Un diente de león
de redondo amarillo y sol de dicha,
y el largo tallo del gozo al cielo
-del corazón amante,
que amasa de oro
el pan del prolongado suspiro-,
infinito se insinúa
y se ofrece al cabo,
insólito, primaveral, rejuvenecido.
Un sonriente diente de león
se cimbrea como espigada locura,
encaramado en el suave y noctámbulo rocío,
cual preludio, acicate y escabel del día.

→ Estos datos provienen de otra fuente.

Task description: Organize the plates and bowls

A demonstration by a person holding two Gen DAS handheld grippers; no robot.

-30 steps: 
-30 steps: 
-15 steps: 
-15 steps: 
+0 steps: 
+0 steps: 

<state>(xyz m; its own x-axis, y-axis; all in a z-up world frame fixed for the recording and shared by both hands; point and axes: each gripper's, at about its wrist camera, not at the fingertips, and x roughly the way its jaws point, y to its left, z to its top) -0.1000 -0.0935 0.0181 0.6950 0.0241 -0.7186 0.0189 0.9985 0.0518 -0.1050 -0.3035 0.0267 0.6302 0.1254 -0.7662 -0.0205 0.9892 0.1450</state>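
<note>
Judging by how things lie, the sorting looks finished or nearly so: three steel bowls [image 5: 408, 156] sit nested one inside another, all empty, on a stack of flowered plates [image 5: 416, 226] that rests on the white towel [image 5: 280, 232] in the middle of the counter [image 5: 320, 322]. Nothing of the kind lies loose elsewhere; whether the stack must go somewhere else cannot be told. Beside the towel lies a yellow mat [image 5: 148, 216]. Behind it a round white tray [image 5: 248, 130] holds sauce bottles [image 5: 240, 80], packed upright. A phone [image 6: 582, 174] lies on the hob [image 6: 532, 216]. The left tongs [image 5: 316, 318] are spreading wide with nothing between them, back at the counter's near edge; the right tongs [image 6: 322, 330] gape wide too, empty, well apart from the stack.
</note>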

Así emerge de borbotón del pecho,
enhiesto de erguida gualda
y aderezado anhelo,
y te sueña con sus pétalos impares,
¡ay!, y entre dorados velos.
Allí se anuncia y te pretende
haciendo vibrar su cántico, su vuelo,
rubio y brillante, embelesado.
Y así, estirado, cascabelea
apuntando a la aurora de tu pelo,
lugar de arrebato y de belleza,
tu cabello altivo, que perfuma el firmamento.
Un diente de león, heraldo tuyo,
súbito como el astro de un cometa
nació del palacio del latido.
Y muda, y se transforma,
y acontece cual redondez de plumas
que han de peregrinar en lo sutil y presentido...
Y con la brisa del amanecer
lleva desvelos enamorados.
Desvelos que germinan eternidades.
Eternidades que germinan latidos,
alternando sosiego y algarabía,
beso y caricia, abrazo y sonrisa,
en una inacabable inquietud maravillosa.